→ MATERIAL FOR THE TASK:
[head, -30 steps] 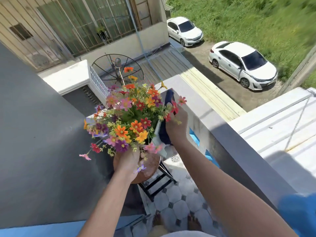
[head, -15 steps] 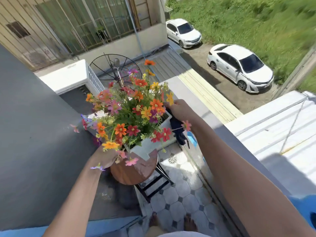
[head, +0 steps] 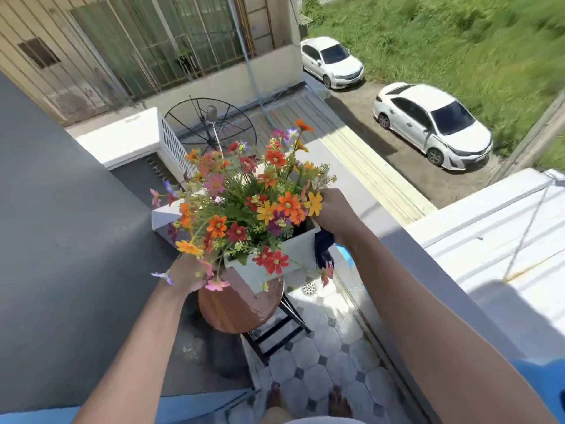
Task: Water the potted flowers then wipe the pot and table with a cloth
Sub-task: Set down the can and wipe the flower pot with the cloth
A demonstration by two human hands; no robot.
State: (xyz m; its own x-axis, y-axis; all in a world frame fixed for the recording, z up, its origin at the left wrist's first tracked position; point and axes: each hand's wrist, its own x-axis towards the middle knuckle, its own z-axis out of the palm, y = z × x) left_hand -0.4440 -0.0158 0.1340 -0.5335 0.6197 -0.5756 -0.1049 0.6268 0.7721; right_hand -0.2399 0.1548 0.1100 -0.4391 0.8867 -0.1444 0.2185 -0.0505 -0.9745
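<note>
A white rectangular pot full of orange, red, pink and purple flowers is held just above a small round wooden table. My left hand grips the pot's near left side, partly hidden by blooms. Against the pot's right end presses my right hand, closed on a dark blue cloth that hangs down beside the pot.
A grey wall rises at the left and a grey balcony parapet runs along the right. Below is a tiled floor with a drain. My bare feet stand near the table's black legs.
The pot has tilted back from a steep lean to nearly level. My right hand with the cloth moved from the pot's top to its right end. My left hand shifted to the pot's left side.
</note>
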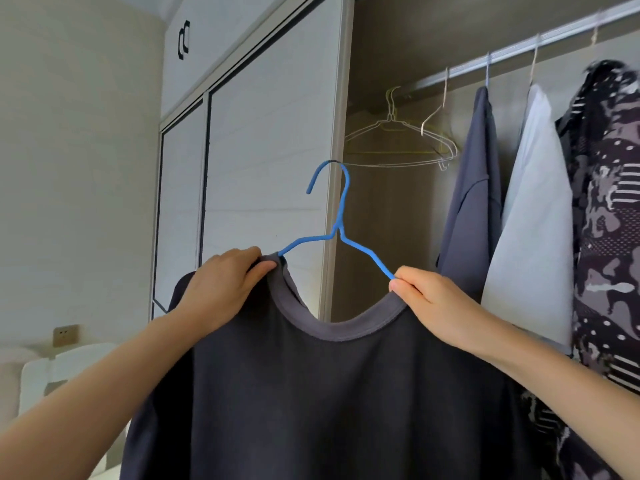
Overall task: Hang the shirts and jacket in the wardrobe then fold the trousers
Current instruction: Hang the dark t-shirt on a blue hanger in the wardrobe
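**Dark shirt (329,393) held up on its blue hanger (341,216) at the open wardrobe (398,209)**

We start at the left fingers (242,255). They're curled over the shoulder seam, thumb underneath, clamped on the collar (332,330) right where the hanger's wire slips inside the neck. Across to the right fingers (408,276), and those are pinched tight at the spot where the other wire arm meets the collar edge. So the left hand (221,285) and the right hand (426,299) each have a shoulder, both arms raised, and the dark shirt hangs spread between them, filling the lower frame.

Up we go. The hanger's hook stands free in the air, tip pointing left, in front of the edge of the white sliding door (270,133) and below the rail (519,51). It isn't on the rail.

On that rail we see bare wire hangers (391,133) at the left end, then a grey-blue garment (474,202), a white shirt (533,220) and a dark patterned garment (609,202) side by side to the right. Far left, low on the wall, sits a socket (65,335).
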A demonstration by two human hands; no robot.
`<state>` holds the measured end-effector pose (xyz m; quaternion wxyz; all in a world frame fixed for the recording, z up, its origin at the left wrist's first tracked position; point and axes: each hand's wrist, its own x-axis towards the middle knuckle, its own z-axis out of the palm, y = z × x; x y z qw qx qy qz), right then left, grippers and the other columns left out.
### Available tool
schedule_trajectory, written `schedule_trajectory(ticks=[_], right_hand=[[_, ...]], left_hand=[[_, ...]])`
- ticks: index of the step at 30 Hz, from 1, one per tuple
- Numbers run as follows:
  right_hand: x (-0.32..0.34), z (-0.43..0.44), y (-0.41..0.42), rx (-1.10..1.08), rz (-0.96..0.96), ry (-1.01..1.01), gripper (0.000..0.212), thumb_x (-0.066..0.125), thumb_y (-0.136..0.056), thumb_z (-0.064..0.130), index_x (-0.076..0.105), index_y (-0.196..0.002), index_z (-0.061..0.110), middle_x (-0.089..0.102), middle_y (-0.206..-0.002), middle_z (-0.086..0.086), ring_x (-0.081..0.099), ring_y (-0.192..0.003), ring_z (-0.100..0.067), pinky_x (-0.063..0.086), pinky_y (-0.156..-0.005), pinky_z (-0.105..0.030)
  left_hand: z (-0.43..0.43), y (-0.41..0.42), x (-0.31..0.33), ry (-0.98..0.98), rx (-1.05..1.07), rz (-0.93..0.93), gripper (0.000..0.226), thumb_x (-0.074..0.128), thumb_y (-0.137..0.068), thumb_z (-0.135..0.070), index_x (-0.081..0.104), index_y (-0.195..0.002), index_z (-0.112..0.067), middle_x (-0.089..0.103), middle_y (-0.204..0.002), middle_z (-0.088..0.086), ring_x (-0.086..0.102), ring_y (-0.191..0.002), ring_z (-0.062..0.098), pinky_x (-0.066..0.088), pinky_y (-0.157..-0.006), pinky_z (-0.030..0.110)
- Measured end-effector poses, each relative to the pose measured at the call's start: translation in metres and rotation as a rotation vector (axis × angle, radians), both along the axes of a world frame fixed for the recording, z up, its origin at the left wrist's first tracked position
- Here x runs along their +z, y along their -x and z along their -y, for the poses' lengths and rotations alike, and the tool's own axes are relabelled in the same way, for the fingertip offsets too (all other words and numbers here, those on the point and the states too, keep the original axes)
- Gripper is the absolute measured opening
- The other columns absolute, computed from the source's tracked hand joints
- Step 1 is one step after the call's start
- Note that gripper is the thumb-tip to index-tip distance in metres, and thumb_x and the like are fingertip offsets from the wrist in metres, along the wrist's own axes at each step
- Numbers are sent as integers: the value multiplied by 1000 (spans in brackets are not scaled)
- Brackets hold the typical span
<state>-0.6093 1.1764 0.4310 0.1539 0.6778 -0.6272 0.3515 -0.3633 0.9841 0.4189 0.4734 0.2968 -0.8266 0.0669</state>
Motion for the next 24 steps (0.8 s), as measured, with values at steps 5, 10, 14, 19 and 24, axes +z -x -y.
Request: schedule_trajectory(ticks=[5,10,14,19,24], right_hand=[[10,-10,18,-26,33,-78,40,41,-100,38,39,-69,14,35,-59,8,35,-55,-3,31,-54,-19],[20,-31,34,-69,166,-168,43,47,-89,57,58,-72,19,54,-65,14,51,-63,0,38,-65,-22],[31,-58,38,2,350,-140,64,50,-74,71,55,-69,8,51,-68,7,51,-66,-10,38,-66,-27],[46,-93,23,135,823,-115,33,62,-70,55,78,-89,32,76,-97,4,72,-90,-11,57,-69,-21],[58,-132,25,114,1032,-49,55,72,-58,54,77,-103,22,73,-109,-4,70,-102,-20,47,-100,-39]], left_hand=[[13,-9,4,-81,-4,-66,40,40,-101,-45,42,-72,-17,53,-68,2,51,-63,19,33,-52,30],[15,-3,14,-14,20,-140,40,41,-99,-46,42,-71,-19,52,-66,1,51,-62,21,38,-55,36],[15,6,31,-14,-42,-195,39,41,-100,-45,44,-71,-18,54,-66,2,52,-64,22,42,-58,38],[7,25,59,38,-119,-223,40,43,-99,-44,51,-69,-18,57,-62,-1,53,-63,20,43,-57,37],[-6,53,80,40,-227,-249,36,46,-98,-48,58,-73,-26,60,-63,-7,56,-63,13,44,-57,34]])
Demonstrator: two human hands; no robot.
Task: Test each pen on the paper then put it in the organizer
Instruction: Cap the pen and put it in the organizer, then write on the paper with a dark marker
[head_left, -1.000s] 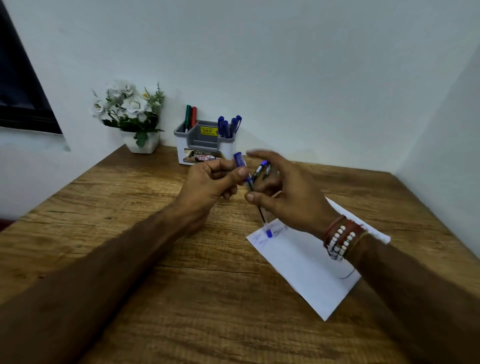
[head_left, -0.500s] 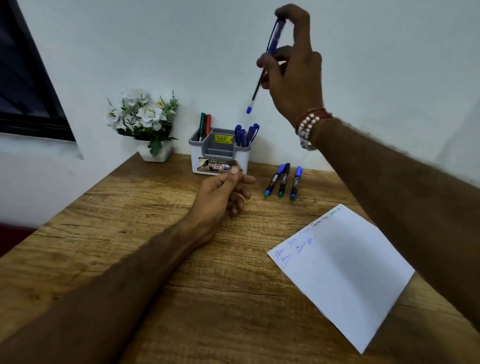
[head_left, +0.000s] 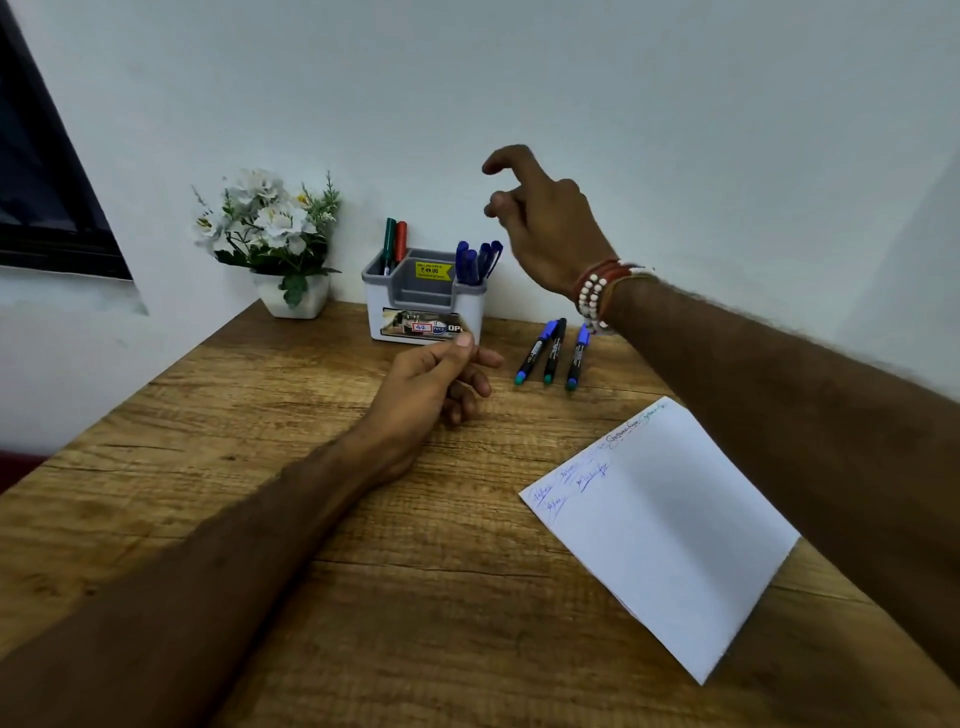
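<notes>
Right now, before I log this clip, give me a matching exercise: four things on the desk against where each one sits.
Things
1. three markers with teal ends
2. blue pens
3. green and red markers
4. paper

Places
A. standing in the left compartment of the organizer
B. flat on the table, nearest the camera, with scribbles along its far edge
C. standing in the organizer's right compartment
D. lying side by side on the table, right of the organizer

Pairs: 1-D, 2-C, 3-A, 4-B
</notes>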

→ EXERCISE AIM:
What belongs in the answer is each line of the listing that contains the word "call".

→ OUTPUT FOR THIS TASK:
- Measured end-effector poses, each relative to the pose measured at the call's start: translation in metres and rotation as a rotation vector (axis × angle, radians), both along the axes of a world frame fixed for the recording, z up, its origin at the left wrist's first tracked position
- Step 1 is one step after the call's start

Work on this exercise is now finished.